Neue Aktien durfte damals nur der Sonderfonds Finanzmarktstabilisierung (SoFFin), also der Bund, erwerben. Durch die Übernahme wollte die Bundesregierung ihre milliardenschweren Finanzhilfen für die HRE absichern. Dazu hatte sie im Rettungsübernahmegesetz, das auf den Fall der HRE zugeschnitten worden war, entsprechende Verschärfungen im Kapitalmarktrecht vorgenommen.So wurde unter anderem die Frist für die Ladung zur Hauptversammlung gekürzt, die Schwelle zur Bewilligung von Kapitalerhöhungen gesenkt sowie die Mindestschwelle für einen Squeeze-Out von 95 auf 90 Prozent heruntergestuft.

Zwar hielt der Bund damals schon eine Aktienmehrheit, für eine Verstaatlichung war aber die Erhöhung des Anteils auf 90 Prozent notwendig. Mit der Kapitalerhöhung erreichte die Bundesregierung dieses Ziel und konnte die verbliebenen Aktionäre aus der HRE drängen. Die Wirksamkeit dieses Squeeze-out-Beschlusses ist Gegenstand eines weiteren Verfahrens, das ebenfalls am Landgericht München anhängig ist.

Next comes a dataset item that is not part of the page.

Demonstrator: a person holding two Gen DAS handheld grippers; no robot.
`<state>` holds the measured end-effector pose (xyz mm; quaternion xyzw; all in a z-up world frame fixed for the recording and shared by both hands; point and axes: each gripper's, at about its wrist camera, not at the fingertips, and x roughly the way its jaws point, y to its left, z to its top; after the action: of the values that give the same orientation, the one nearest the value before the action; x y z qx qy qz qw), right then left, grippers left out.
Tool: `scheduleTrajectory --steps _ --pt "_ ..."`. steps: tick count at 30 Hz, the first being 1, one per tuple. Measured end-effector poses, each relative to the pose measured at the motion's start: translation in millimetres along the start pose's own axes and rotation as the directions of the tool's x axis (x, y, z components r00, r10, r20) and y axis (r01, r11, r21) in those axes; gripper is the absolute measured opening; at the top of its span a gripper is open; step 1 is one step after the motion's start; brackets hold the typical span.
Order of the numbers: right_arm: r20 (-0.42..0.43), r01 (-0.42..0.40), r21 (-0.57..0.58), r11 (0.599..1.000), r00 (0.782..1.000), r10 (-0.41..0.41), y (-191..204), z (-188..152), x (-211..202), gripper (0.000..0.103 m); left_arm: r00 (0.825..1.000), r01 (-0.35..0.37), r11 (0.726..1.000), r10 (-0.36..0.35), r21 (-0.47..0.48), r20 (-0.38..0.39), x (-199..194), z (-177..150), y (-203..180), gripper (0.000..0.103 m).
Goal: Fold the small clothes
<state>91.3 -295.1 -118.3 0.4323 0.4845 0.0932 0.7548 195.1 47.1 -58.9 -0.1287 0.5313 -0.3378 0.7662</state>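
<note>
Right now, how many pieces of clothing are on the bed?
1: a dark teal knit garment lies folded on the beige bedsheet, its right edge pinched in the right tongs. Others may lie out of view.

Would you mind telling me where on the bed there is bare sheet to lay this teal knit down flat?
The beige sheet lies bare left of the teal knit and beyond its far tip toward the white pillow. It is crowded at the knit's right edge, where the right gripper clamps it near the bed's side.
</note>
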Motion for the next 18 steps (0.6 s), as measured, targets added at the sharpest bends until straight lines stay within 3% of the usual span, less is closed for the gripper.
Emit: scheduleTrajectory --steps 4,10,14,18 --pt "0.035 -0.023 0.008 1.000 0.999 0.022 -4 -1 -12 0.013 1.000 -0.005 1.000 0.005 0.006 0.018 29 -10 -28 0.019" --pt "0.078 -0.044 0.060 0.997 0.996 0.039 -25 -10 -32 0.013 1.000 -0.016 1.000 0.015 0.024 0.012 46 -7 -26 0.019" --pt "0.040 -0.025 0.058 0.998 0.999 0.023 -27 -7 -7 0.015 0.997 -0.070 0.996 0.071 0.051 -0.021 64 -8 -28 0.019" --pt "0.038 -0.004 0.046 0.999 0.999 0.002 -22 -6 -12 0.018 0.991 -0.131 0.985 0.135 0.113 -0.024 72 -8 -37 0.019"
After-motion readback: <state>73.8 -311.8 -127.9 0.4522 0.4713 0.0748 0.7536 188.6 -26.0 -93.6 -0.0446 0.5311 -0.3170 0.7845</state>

In dem nun verkündeten Beschluss des Landgerichts München stellte die 5. Handelskammer klar, dass es durch den Hauptversammlungsbeschluss nicht zu einer Verletzung von Grundrechten gekommen ist. Es liege weder eine Enteignung noch eine unverhätnismäßige Beschränkung des Eigentumsrechts der Aktionäre vor. Das Finanzmarktstabilisierungsbeschleunigungsgesetz sei auch kein nach dem Grundgesetz unzulässiges Einzelfallgesetz. Im ersten Punkt der Klage hatten die Aktionäre also keinen Erfolg.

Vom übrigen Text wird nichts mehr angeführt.